Qualche abbinamento : soia a fiocchi (altro non è che l'okara) e peperoni, pomodoro e basilico, pomodoro e melanzane, cipolla zucchine, seitan e latte di soia (una specie di carbonara) ....
Ho fatto recentemente un sugo di finocchi (lessati e poi frullati), cipolle e mandolre tritate grossolanamente ... delizoso!

venerdì 7 gennaio 2011

POLENTA CON SPEZZATINO DI SEITAN

Ieri a pranzo mio marito mi ha preparato questa prelibatezza :)
Ha fatto la polenta (seguendo le dosi che sono scritte dietro la bustina) e uno spezzatino con cipolla, carote, piselli, polpa di pomodoro e pezzetti di seitan.
Ha aggiunto anche la salsa di soia per dare un tocco agrodolce.

CREMA SPALMABILE

 Non sò se avete notato le creme di nocciola in commercio, ma contengono tutte (anche quelle equo e solidali) latte in polvere, l'unica al super è quella della valsoia (che io non apprezzo molto come marca e in più non mi piace comprare prodotti dove ci sia zucchero bianco perchè potrebbe essere sbiancato con ceneri d'ossa animali). Nei negozi di alimentazione naturale qualcosina si trova, ma sono carucce e non sempre vicine a casa. Così con poca spesa abbiamo creato la nostra crema.
 Questà è buonissima sulle fette di pane per una colazione/merenda ricca.
Ci occorre:

- malto o sciroppo (io uso quello di mais che è dolcissimo)
- cacao amaro in polvere (o se vi piace la farina di carruba)
- nocciole tritate

Mescolate i tre ingredienti fino a ottenere una crema abbastanza consistente, aggiungete il cacao  e le nocciole tritate poco per volta. Indicativamente 3 cucchiai di sciroppo, 2 cucchiaini di cacao e 2 cucchiaini di nocciole.

giovedì 6 gennaio 2011

RI-UTILIZZO



Avevo a casa dei portabottiglie (piccoli e poco funzionali) li ho usate come "gambe" e inchiodato sopra una mensola, colorato tutto di un bel verde petrolio e ecco un bel mobiletto per la camera.



Ho usato un pezzetto di yuta, cucito un bordo, infilato una stecca di bambù (tipo quelle per sorreggere le piantine nell'orto) e fatto alcune decorazioni (anche se poi con gli orecchini si vedono poco). Mettete un gancino ed è fatto.
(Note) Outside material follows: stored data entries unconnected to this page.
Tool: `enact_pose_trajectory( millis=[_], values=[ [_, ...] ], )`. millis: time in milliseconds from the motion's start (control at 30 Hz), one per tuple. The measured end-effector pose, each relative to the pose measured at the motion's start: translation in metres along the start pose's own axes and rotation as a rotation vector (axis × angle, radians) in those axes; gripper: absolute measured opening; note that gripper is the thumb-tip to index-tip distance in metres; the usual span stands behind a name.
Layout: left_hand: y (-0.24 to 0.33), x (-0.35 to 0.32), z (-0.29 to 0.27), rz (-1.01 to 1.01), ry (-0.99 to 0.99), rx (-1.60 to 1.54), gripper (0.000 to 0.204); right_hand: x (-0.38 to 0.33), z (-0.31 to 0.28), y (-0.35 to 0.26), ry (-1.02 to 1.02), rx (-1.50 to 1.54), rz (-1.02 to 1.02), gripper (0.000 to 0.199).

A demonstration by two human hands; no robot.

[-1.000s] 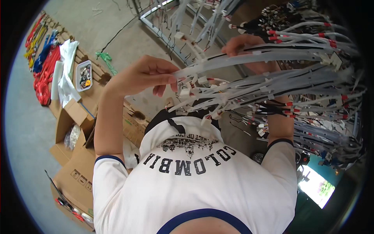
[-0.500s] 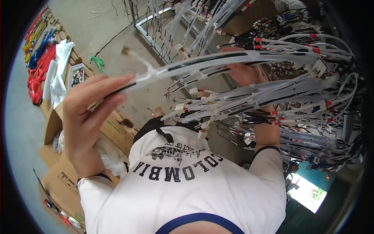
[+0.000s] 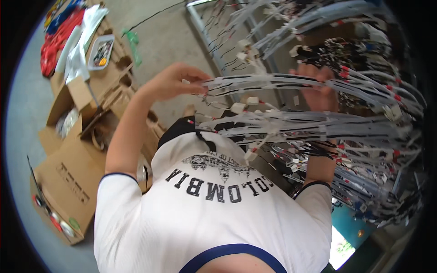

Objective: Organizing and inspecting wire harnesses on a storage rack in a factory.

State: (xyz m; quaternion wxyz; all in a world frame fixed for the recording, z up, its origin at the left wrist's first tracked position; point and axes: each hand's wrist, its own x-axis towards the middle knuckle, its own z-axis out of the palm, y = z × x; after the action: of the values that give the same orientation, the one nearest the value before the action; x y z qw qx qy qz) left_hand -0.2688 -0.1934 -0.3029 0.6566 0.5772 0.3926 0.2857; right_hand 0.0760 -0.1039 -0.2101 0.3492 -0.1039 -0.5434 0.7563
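A wire harness (image 3: 268,83) in pale translucent sleeving with black wires stretches between my two hands. At its left end, the thumb and fingers of my left hand (image 3: 180,82) are closed on the tip. Farther right, my right hand (image 3: 317,86) is closed around the same harness, its fingers partly hidden behind the sleeving. Below hangs a thick bundle of similar harnesses (image 3: 300,126), running across in front of my right forearm. White plug connectors (image 3: 238,108) dangle at its left ends.
More harnesses (image 3: 327,9) hang at the upper right by a metal frame (image 3: 205,34). On the left are cardboard boxes (image 3: 68,177), a white tray of small parts (image 3: 100,53) and red bundles (image 3: 59,48). A green strip (image 3: 132,43) lies on the floor.
My left hand has moved right, toward my right hand, and now pinches the harness at its end. My right hand has come forward around the harness. The whole view has shifted.
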Motion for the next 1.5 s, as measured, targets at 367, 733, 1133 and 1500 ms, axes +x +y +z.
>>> enact_pose_trajectory(
  millis=[367,733,1133,1500],
  values=[
    [0.001,-0.022,-0.03,-0.026,-0.244,-0.504,0.047,0.005,0.007,-0.004,-0.031,-0.021,0.104,0.018],
    [0.028,0.002,0.006,0.08,-0.149,-0.238,0.037,0.007,0.005,-0.006,-0.071,0.011,0.12,0.017],
    [0.015,0.031,0.018,-0.114,0.007,-0.439,0.037,0.005,-0.003,-0.003,-0.197,0.005,0.047,0.018],
    [0.085,0.014,0.05,0.454,0.619,-0.405,0.036,0.004,-0.007,-0.001,-0.269,0.076,0.06,0.024]
  ],
)
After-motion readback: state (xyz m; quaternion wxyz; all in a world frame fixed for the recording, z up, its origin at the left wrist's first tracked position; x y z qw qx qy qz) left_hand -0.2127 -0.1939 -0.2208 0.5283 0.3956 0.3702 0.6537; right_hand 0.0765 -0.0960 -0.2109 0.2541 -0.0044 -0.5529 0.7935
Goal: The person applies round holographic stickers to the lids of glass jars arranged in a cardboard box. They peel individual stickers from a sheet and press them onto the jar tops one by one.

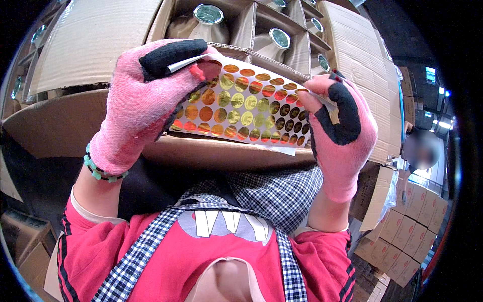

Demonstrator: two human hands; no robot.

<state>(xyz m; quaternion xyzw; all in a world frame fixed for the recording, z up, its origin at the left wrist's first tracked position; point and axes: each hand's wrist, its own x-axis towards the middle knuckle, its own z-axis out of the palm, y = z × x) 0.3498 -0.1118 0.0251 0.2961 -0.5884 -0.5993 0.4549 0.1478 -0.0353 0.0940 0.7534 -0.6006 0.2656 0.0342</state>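
Note:
My left hand (146, 93) wears a pink glove with black patches, and its thumb and fingers pinch the left end of a sticker sheet (241, 103). Rows of shiny gold and orange oval stickers cover this white sheet. At the sheet's right end, my right hand (344, 118) grips it too, in a matching glove with bare fingertips. A strip of white backing curls up beside my left thumb. Just beyond the sheet stands an open cardboard carton (241, 48) with dividers. Inside it, glass vessels with round rims, such as the glass jar (209, 15), sit one per compartment.
Carton flaps spread wide at the left (95, 43) and right (359, 75). Stacked brown boxes (407, 231) stand on the floor at the lower right. Another person (422, 151) is at the far right. More glass rims show at the left edge.

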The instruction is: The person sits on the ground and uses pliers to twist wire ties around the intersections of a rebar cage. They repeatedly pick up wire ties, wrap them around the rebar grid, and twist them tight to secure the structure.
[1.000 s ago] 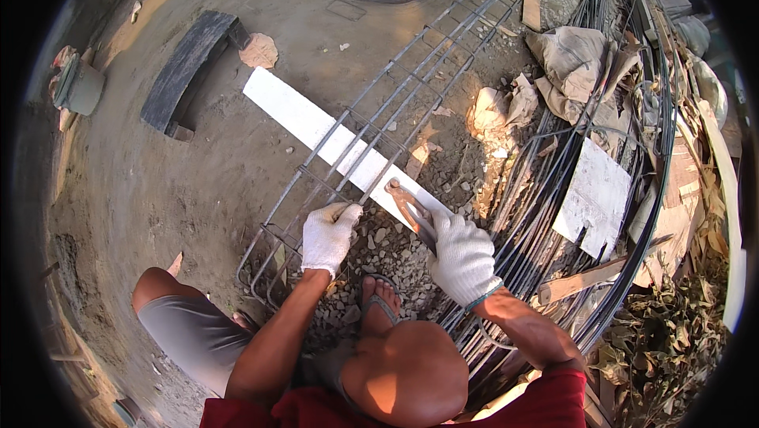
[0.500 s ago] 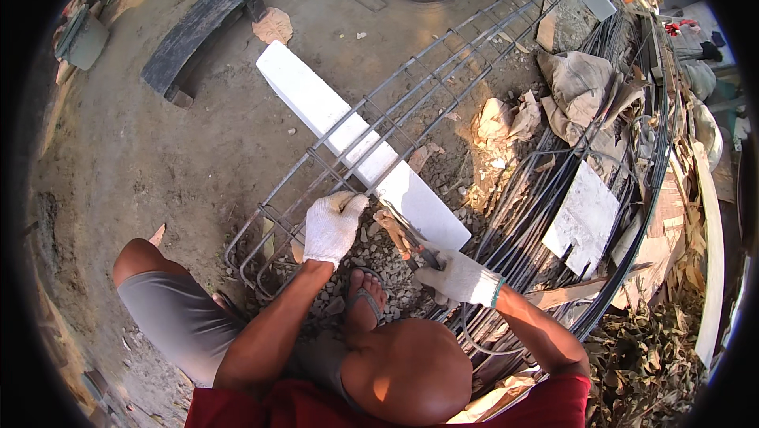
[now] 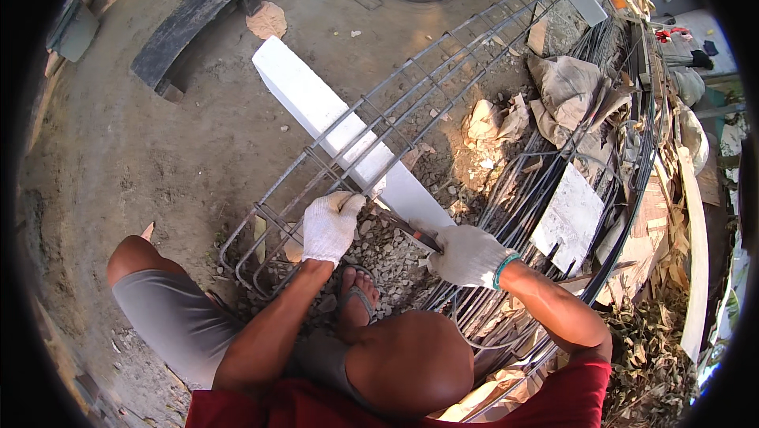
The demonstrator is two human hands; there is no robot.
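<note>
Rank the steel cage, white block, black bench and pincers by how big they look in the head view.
1. steel cage
2. white block, partly behind the cage's bars
3. black bench, farther off, so this is apparent size only
4. pincers, partly hidden by the right hand

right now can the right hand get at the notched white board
Probably yes: the notched white board lies on the rods near the right hand, nothing visible blocking it, though that hand holds pliers.
</note>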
Un bicchiere spaiato (io ormai uso solo i bicchieri di plastica perchè i servizi di vetro mi durano troppo poco, se passano dalle mie mani), fateci un portaspazzolini. Potete fare delle decorazioni con colori a rilievo o lasciarlo neutro.



Basta solo un pò di fantasia, se non siete certi della riuscita cominciate con cose che altrimenti buttereste. Tutt'al più finiranno dove erano destinate.